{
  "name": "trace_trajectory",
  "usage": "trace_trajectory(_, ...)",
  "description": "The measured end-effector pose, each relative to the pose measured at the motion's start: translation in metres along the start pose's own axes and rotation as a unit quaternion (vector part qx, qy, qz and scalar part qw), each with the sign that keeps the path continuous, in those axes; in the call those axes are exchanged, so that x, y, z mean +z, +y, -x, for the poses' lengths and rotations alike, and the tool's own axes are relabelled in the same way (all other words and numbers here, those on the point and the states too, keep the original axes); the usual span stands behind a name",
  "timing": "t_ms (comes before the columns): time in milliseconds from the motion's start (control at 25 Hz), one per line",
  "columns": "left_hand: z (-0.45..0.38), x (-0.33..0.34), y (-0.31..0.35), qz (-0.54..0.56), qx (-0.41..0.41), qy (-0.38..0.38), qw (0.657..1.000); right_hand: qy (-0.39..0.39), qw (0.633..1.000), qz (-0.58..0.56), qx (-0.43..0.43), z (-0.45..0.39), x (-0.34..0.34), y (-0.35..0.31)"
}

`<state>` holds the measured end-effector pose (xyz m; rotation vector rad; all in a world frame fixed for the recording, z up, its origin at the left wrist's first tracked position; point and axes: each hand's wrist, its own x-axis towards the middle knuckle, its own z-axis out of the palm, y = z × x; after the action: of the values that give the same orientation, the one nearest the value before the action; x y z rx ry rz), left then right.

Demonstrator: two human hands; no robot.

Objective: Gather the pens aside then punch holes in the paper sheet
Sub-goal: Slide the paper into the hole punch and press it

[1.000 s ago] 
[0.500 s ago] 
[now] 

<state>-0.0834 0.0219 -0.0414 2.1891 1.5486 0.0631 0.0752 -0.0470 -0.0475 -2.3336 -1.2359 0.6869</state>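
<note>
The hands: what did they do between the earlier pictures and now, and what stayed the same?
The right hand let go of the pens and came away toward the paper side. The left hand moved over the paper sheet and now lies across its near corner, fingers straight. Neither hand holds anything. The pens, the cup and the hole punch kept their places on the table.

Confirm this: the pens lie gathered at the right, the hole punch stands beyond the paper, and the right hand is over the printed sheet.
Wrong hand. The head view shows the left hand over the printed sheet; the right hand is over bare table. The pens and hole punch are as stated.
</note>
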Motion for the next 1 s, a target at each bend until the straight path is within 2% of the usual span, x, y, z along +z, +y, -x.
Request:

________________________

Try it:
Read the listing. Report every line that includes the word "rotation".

Answer to this exercise:
  "description": "The measured end-effector pose, each relative to the pose measured at the motion's start: translation in metres along the start pose's own axes and rotation as a unit quaternion (vector part qx, qy, qz and scalar part qw), each with the sign that keeps the path continuous, in those axes; in the call those axes are exchanged, so that x, y, z mean +z, +y, -x, for the poses' lengths and rotations alike, and the tool's own axes are relabelled in the same way (all other words and numbers here, those on the point and the states too, keep the original axes); the usual span stands behind a name",
`<state>` holds the measured end-effector pose (xyz m; rotation vector rad; all in a world frame fixed for the recording, z up, its origin at the left wrist's first tracked position; point and axes: each hand's wrist, its own x-axis towards the middle knuckle, its own z-axis out of the palm, y = z × x; after the action: of the values that give the same orientation, the one nearest the value before the action; x y z rx ry rz), left then right.

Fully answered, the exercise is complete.